◆ Exercise requirements:
Word for word, restate the lines from the start of the data down to the line with "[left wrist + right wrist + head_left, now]", both included.

◆ Entries taken from a collection:

::::

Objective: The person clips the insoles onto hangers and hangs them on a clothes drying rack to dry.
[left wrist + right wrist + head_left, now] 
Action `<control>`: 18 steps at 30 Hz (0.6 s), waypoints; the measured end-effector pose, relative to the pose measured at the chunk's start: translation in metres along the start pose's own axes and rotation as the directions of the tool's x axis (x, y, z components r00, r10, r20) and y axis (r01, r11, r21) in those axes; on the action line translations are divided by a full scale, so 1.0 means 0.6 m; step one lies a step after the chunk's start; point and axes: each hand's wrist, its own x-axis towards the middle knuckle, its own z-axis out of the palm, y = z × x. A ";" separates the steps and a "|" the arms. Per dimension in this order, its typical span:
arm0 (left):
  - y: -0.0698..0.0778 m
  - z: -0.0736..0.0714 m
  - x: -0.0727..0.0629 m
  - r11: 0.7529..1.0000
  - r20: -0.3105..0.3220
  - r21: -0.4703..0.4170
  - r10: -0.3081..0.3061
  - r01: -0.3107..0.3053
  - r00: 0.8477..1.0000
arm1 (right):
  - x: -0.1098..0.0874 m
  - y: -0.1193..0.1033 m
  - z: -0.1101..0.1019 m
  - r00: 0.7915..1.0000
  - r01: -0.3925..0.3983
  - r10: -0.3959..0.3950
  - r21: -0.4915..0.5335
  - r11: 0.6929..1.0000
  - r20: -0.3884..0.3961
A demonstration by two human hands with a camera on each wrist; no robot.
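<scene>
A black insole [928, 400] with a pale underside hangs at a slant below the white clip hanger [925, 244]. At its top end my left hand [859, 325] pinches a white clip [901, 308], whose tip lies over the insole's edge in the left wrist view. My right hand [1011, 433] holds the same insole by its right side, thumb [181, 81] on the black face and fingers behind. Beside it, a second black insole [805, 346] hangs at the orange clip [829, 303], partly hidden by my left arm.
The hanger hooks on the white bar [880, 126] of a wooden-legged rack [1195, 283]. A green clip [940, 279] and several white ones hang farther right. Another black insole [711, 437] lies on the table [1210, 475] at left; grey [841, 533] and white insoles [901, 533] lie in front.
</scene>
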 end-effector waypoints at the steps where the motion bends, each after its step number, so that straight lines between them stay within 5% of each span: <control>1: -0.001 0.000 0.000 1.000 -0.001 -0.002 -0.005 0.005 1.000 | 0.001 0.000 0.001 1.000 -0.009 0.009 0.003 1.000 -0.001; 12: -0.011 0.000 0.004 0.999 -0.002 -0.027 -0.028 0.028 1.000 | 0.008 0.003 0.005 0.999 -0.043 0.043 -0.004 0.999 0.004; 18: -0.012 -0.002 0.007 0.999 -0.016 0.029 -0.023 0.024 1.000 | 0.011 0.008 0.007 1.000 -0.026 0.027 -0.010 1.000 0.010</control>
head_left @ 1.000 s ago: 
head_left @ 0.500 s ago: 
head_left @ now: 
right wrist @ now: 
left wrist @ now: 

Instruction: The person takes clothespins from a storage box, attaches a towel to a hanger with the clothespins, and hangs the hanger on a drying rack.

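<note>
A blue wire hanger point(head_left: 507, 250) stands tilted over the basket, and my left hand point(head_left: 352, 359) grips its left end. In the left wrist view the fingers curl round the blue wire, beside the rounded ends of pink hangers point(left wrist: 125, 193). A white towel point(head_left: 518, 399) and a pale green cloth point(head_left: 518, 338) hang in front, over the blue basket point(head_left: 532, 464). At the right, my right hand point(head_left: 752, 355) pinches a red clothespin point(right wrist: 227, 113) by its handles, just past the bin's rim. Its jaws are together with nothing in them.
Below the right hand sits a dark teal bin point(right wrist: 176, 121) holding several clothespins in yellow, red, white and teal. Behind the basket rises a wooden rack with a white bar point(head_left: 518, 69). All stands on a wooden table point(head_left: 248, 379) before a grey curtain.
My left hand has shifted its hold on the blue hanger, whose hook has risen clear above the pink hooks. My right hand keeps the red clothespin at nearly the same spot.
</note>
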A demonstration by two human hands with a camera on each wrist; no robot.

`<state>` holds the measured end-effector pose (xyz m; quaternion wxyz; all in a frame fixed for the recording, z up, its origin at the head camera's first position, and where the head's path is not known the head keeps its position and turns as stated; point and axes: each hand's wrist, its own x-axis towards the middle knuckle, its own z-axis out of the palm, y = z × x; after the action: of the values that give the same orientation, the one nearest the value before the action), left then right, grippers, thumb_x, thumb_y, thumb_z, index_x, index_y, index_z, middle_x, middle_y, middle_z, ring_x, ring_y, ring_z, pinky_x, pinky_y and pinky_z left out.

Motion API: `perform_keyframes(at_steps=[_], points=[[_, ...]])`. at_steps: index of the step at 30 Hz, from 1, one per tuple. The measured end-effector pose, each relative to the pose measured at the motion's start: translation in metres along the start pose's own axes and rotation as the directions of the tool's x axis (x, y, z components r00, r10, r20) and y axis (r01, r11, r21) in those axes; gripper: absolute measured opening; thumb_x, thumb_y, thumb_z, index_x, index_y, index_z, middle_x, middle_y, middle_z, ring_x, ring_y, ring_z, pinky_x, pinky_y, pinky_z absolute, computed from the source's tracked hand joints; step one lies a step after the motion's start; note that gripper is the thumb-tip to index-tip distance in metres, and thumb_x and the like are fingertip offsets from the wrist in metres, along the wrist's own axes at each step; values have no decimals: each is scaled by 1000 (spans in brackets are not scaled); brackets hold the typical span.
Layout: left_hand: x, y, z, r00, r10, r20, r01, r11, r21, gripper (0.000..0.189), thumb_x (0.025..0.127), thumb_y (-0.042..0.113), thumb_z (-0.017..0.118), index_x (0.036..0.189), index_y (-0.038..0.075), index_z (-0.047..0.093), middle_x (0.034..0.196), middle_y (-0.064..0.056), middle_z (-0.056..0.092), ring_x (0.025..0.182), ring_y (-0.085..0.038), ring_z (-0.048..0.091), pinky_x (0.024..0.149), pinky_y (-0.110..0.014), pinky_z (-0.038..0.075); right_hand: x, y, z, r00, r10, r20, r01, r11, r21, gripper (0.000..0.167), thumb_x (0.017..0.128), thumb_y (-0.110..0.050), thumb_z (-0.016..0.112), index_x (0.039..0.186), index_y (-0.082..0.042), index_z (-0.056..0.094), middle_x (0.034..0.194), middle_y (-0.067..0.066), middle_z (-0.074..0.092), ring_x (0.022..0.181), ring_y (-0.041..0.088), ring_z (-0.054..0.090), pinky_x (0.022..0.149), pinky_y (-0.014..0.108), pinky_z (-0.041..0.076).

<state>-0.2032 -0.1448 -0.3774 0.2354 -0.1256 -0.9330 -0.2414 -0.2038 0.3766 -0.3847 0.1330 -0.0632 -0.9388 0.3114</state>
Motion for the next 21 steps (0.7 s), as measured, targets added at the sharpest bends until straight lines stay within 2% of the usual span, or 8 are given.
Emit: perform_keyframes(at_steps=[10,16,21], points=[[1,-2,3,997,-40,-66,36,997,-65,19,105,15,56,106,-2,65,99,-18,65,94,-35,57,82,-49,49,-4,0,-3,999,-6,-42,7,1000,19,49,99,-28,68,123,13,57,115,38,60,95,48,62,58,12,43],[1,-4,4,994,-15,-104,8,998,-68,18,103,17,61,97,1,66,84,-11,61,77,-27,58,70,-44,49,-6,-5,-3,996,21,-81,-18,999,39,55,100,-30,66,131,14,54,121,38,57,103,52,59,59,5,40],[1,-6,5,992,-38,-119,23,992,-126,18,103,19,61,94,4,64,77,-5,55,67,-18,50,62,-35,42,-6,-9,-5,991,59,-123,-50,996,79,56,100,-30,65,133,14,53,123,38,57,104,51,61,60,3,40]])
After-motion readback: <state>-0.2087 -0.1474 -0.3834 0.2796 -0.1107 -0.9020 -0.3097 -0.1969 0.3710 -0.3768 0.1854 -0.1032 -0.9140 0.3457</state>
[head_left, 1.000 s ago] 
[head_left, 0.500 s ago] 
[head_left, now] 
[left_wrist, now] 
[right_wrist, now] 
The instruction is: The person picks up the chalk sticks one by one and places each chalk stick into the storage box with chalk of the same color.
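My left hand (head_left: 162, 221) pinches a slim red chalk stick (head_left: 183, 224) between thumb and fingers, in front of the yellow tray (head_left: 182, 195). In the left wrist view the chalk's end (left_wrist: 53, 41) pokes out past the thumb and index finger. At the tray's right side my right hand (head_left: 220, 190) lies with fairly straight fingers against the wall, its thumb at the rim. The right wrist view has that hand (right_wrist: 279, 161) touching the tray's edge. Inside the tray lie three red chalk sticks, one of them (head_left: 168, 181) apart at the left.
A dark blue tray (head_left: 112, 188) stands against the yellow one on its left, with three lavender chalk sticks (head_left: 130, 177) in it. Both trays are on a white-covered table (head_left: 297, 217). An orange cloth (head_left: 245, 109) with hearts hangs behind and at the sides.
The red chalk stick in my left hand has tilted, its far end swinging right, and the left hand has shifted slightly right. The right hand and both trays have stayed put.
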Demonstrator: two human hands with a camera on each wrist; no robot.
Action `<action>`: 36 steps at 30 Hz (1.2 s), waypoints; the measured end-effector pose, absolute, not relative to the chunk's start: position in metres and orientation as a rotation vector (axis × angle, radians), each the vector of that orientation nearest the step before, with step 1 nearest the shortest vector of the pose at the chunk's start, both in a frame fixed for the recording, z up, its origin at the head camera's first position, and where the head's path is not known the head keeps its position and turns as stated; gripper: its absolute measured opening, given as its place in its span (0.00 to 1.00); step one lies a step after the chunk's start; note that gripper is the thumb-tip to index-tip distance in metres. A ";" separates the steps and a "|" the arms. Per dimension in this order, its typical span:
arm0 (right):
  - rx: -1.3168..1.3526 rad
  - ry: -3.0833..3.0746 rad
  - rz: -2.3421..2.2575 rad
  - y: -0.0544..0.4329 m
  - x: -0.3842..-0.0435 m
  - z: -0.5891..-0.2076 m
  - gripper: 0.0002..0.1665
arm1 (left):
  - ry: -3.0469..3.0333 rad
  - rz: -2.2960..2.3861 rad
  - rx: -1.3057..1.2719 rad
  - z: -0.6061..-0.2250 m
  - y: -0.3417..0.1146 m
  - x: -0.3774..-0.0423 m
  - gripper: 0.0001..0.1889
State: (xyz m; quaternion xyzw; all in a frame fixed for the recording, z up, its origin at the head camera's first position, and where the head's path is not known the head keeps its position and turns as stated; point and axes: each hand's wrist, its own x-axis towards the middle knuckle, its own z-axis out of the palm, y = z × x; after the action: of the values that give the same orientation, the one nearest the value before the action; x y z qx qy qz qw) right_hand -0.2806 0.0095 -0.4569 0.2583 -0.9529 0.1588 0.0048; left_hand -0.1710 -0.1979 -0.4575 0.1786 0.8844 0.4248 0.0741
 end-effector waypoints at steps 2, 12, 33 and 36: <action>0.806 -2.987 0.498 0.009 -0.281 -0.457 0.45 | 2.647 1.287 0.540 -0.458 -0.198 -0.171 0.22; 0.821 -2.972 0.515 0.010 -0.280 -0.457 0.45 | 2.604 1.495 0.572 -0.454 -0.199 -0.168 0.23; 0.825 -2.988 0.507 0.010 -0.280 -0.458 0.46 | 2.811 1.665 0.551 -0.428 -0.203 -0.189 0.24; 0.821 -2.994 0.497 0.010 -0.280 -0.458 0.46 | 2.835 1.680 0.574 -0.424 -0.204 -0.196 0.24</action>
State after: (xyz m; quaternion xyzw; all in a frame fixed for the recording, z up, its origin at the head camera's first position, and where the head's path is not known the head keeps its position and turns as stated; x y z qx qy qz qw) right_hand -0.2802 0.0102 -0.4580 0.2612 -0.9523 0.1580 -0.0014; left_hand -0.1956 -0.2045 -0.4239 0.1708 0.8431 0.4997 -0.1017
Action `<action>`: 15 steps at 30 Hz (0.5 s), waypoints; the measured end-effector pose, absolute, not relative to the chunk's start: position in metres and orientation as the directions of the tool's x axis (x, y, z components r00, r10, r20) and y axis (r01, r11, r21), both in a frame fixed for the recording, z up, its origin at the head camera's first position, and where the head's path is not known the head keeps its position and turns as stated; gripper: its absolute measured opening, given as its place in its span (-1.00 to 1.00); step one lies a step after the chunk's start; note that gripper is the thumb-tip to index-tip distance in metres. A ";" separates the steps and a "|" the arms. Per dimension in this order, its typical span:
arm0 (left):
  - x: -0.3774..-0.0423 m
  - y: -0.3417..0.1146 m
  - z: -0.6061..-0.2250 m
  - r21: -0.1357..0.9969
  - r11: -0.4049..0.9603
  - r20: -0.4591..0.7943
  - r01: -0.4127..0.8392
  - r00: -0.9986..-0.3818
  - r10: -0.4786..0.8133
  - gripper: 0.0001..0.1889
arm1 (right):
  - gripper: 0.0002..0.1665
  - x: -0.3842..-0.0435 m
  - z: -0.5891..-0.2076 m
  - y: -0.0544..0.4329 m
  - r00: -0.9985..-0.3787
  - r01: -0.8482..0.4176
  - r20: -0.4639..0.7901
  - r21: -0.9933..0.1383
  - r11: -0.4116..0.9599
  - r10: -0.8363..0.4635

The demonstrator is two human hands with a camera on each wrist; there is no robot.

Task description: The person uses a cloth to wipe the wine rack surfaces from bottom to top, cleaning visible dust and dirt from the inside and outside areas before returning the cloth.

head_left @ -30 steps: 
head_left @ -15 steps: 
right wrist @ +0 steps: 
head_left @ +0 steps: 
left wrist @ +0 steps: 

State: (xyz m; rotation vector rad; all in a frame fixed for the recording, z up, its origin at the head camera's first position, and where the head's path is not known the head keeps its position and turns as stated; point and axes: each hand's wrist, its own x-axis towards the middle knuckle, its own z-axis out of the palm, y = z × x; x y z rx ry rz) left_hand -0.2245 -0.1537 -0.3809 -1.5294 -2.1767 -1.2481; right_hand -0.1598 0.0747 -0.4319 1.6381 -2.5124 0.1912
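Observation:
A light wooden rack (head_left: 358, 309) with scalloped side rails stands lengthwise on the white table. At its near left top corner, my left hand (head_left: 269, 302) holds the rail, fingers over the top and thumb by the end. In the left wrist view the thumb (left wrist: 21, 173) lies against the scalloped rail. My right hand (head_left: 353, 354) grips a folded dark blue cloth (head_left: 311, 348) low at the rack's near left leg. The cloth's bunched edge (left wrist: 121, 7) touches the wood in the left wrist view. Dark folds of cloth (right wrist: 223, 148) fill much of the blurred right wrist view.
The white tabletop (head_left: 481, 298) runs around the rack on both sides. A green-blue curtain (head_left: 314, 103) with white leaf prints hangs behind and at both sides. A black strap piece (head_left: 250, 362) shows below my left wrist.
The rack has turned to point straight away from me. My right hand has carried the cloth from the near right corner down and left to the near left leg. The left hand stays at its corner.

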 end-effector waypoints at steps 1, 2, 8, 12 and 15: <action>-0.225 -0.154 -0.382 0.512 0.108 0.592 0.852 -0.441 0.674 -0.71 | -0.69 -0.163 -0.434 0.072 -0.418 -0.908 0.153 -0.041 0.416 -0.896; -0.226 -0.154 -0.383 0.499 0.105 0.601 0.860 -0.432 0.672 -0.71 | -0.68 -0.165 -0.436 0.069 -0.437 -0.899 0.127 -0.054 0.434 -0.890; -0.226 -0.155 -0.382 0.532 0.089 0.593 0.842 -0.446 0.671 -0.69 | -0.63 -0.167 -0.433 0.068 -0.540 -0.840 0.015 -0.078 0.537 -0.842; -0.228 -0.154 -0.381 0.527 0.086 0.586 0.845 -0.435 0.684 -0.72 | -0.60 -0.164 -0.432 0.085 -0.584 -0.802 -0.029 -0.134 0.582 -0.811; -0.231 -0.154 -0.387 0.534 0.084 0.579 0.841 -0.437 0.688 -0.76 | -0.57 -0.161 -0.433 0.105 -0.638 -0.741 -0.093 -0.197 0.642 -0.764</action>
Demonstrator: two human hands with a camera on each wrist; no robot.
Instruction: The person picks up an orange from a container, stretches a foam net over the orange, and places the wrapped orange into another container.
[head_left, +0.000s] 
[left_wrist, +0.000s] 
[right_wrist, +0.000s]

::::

◆ Response for this exercise:
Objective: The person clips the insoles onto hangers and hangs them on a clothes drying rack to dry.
[left wrist + right wrist + head_left, now] 

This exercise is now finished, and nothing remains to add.